Thursday, January 06, 2005

Final flap over the election

I suppose today we will see the last gasp from those protesting the election. In the next few hours there will be some kind of challenge to the presidntial election intended to delay making the results "official". Given Kerry's own lack of participation, it is hard for me to imagine that the effort will go very far.

For my own records, if not for anyone else, here are a few notes...

Debi White posted a heads-up a few days ago. "Truthfully, I don't know if this is real or not, and am not sure what to make of it. I just now found it on an ABC.com message board, and thought I would publish it with this disclaimer." The link to Contest the Vote site was gone by then on the message board, but she snagged it and posted it. (I didn't pass it on because it seemed like peeing in the ocean, and there was no reason I should further alienate some of my already-barely-tolerant readers.)

Today she posted a letter she received from John Kerry distancing himself from the effort.

He said, in part, "Tomorrow, members of Congress will meet to certify the results of the 2004 presidential election. I will not be taking part in a formal protest of the Ohio Electors. ...Despite widespread reports of irregularities, questionable practices by some election officials and instances of lawful voters being denied the right to vote, our legal teams on the ground have found no evidence that would change the outcome of the election."

If I read that correctly, he is saying that he knows that there are widespread reports of instances of voting irregularities, but his political leverage as a Senator might be compromised if he fails to behave like a gentleman and let the matter slide. What a wimp. I guess it's a good thing he isn't in the White House. (Miss Debi also feels betrayed, to put it mildly.)

Michael King, one of our local guys from Mableton, Georgia, picked up the story in his Ramblings' Journal. I used to work over there near him. I sent him an email a couple of days ago, but never got a reply. Either he's too busy, or never got it, or doesn't really want to get connected with an old white liberal. Anyway, he linked to yesterday's Keith Olberman story at MSNBC.

A bit of googling took me to one of the smoking guns for this story, an account of the Clinton Curtis affidavit describing how he, a programmer, was asked by someone in Florida to write a program that would enable vote fraud. The Blue Lemur, a serious muckraking site, carries not only the story, but a long comments thread, including a comment (Number 140) with a spate of links to other incriminating sites.

A snip from the NY Times, linked by The Raw Story (See Jan 6 "won't challenge 'little fuss'"), gives insight into why the story will die today...
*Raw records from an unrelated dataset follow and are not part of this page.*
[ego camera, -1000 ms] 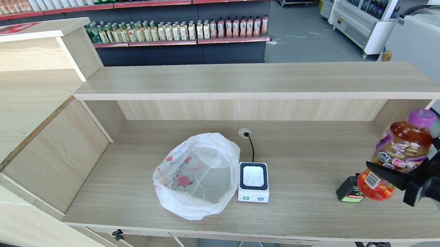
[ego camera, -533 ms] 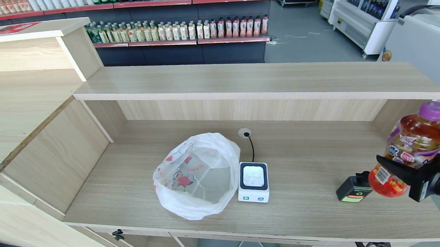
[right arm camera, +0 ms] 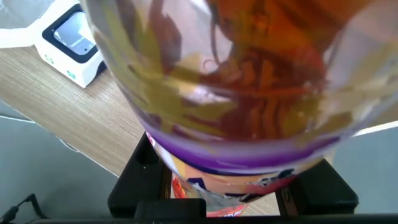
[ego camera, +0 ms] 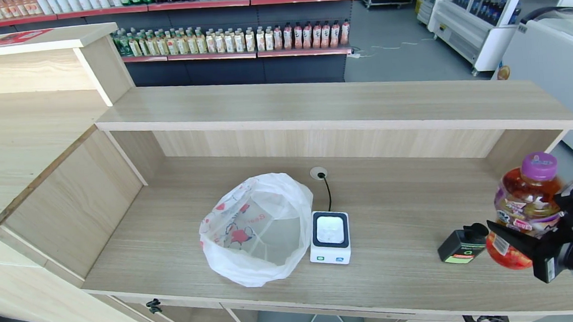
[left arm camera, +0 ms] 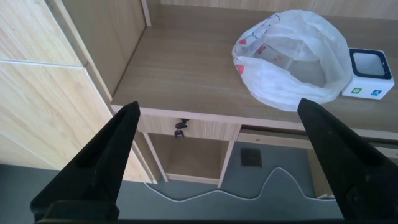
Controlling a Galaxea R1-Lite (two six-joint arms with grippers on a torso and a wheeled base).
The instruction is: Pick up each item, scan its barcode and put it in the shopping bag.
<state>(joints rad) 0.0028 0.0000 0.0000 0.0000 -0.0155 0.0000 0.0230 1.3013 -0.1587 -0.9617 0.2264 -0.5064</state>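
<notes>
Bottle (ego camera: 525, 206) stands clamped upright in the right gripper (ego camera: 520, 241) at the counter's right end, well apart from the scanner (ego camera: 329, 237) and the seemingly empty shopping bag (ego camera: 288, 195) — so scanning and bagging are both left, the black item (ego camera: 458, 247) too — while the left gripper (left arm camera: 217, 106) hangs with jaws apart.

The wooden counter (ego camera: 399, 214) is lying under the right pincer (ego camera: 519, 239) and stretching away to its left. A black cable (ego camera: 327, 191) is running into a round hole (ego camera: 318, 172) well left of the pincer. Shelves of drink bottles (ego camera: 239, 39) are standing far beyond it.
</notes>
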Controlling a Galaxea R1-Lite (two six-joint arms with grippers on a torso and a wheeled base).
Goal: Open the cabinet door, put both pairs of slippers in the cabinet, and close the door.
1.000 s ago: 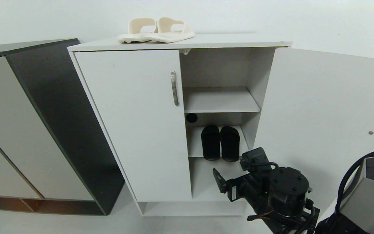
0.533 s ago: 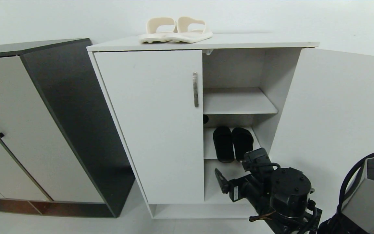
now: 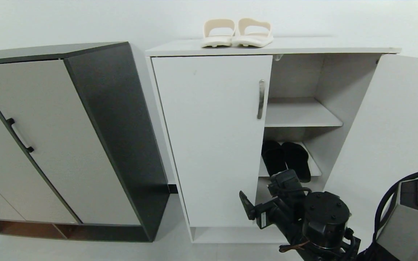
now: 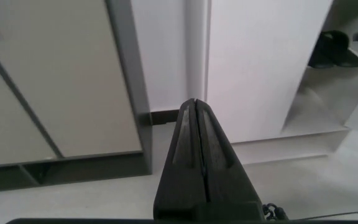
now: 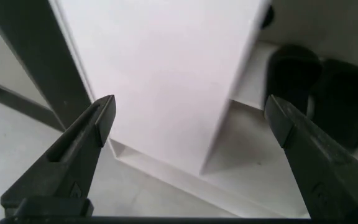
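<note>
Your right arm [image 3: 285, 215] is all matte black, with a round joint cap [image 3: 326, 214] dotted with screws [image 3: 336, 204] and thin cables [image 3: 293, 246] looping off it. The right gripper [image 5: 189, 106] and left gripper [image 4: 195, 109] have dark wedge-shaped fingers.

The closed door [image 3: 216, 137] hides the left half of the cabinet's [image 3: 274, 46] inside, and its edge covers part of the left one of the black slippers [image 3: 292, 159]. Their heels are lost behind the right arm [image 3: 318, 217], which also blocks most of the space beneath them. The open door [image 3: 394, 137] runs off the right edge of the head view, and the dark cabinet [image 3: 114, 127] runs off the left. From the right wrist the slippers look blurred, one passing behind a finger [image 5: 316, 162] of the right gripper [image 5: 189, 104] and off the edge.
</note>
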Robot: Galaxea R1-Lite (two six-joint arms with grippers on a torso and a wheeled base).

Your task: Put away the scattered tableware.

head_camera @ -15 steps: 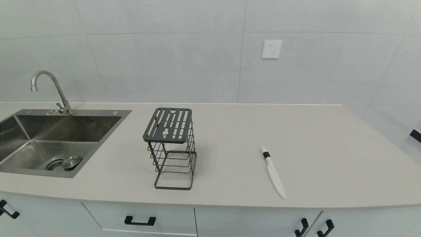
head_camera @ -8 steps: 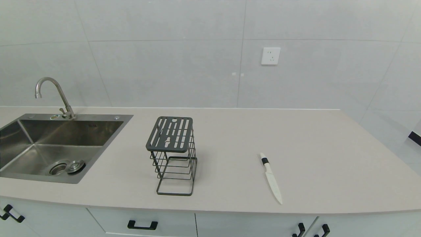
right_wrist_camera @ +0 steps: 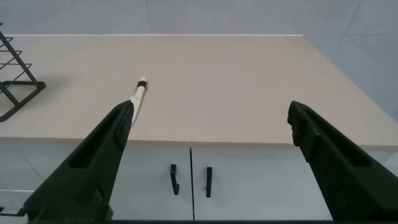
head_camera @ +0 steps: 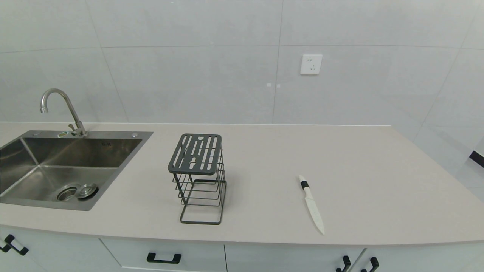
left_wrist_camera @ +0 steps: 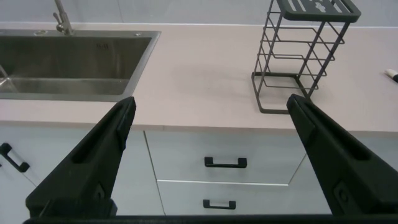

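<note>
- Head view: we saw the white knife [head_camera: 312,204] lying flat on the table [head_camera: 359,158]. It was well apart from the upright dark wire rack [head_camera: 198,177], which stood between it and the sink [head_camera: 94,151].
- Left wrist view: the left end effector [left_wrist_camera: 211,106] was spread wide and empty, off the table's front edge, facing the rack [left_wrist_camera: 305,56] and the sink [left_wrist_camera: 74,62].
- Right wrist view: the right end effector [right_wrist_camera: 211,111] was likewise wide open, holding nothing. The knife [right_wrist_camera: 138,93] lay on the table ahead of it.
</note>
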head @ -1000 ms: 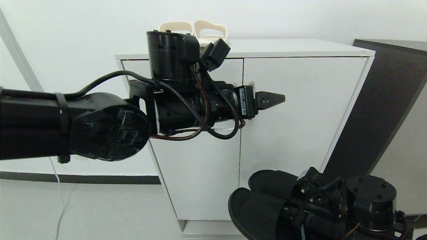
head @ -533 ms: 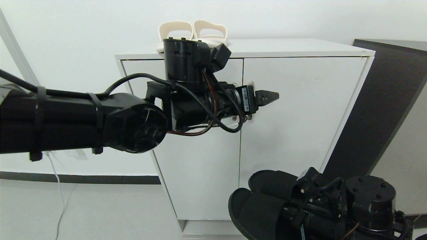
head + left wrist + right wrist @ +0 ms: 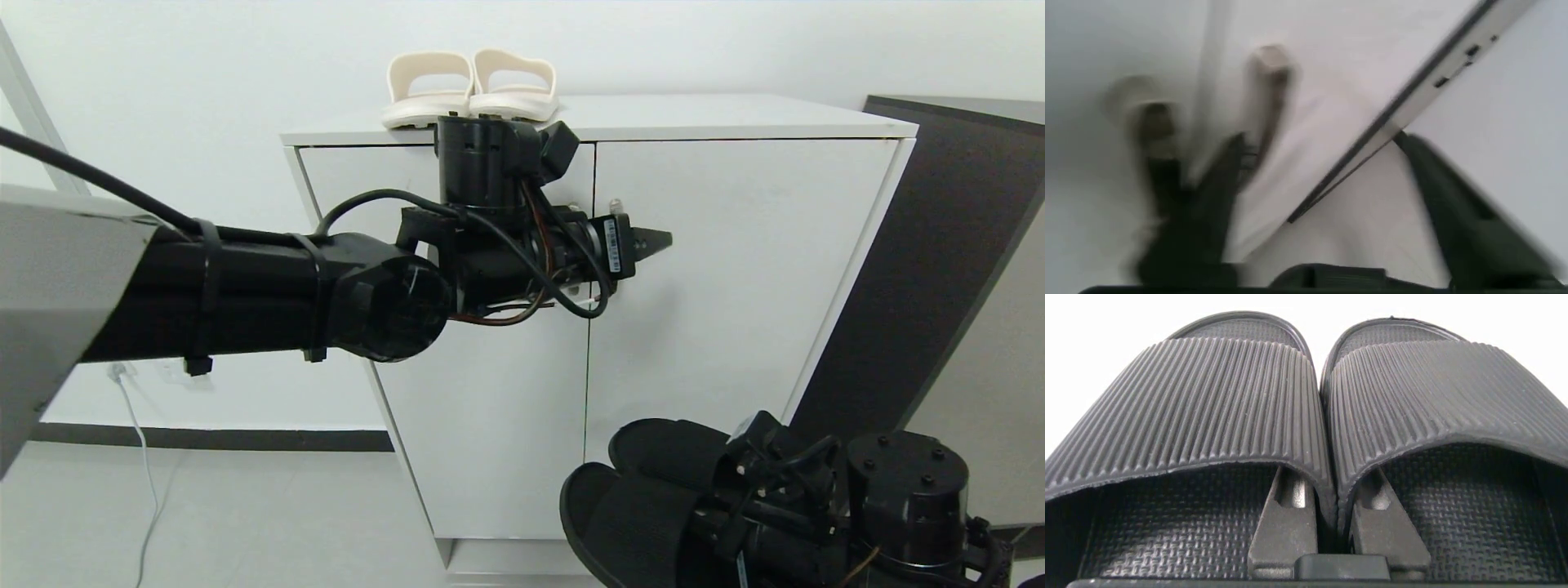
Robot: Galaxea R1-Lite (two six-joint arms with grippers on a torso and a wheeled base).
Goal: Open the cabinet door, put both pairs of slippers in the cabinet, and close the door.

A formal challenge would not affect the outcome of the election, because both houses of Congress are controlled by Republicans, who promise to certify Mr. Bush as the winner. But it would force lawmakers to abandon the ordinarily polite ritual, which takes place in the House chamber. Instead, the House and Senate would retreat to their own chambers, on opposite sides of the Capitol, for a two-hour debate and a formal vote on the objection.

Such a debate could prove uncomfortable for Democrats, who do not want to be viewed as sore losers. But Republicans seemed eager for it.


1 comment:

Deborah White said...

I'm right now watching the US Senate two-hour debate over this challenge. The speeches are impassioned and eloquent, and I notice that, unlike Republicans in the House of Representatives, Republican senators are shockingly mum.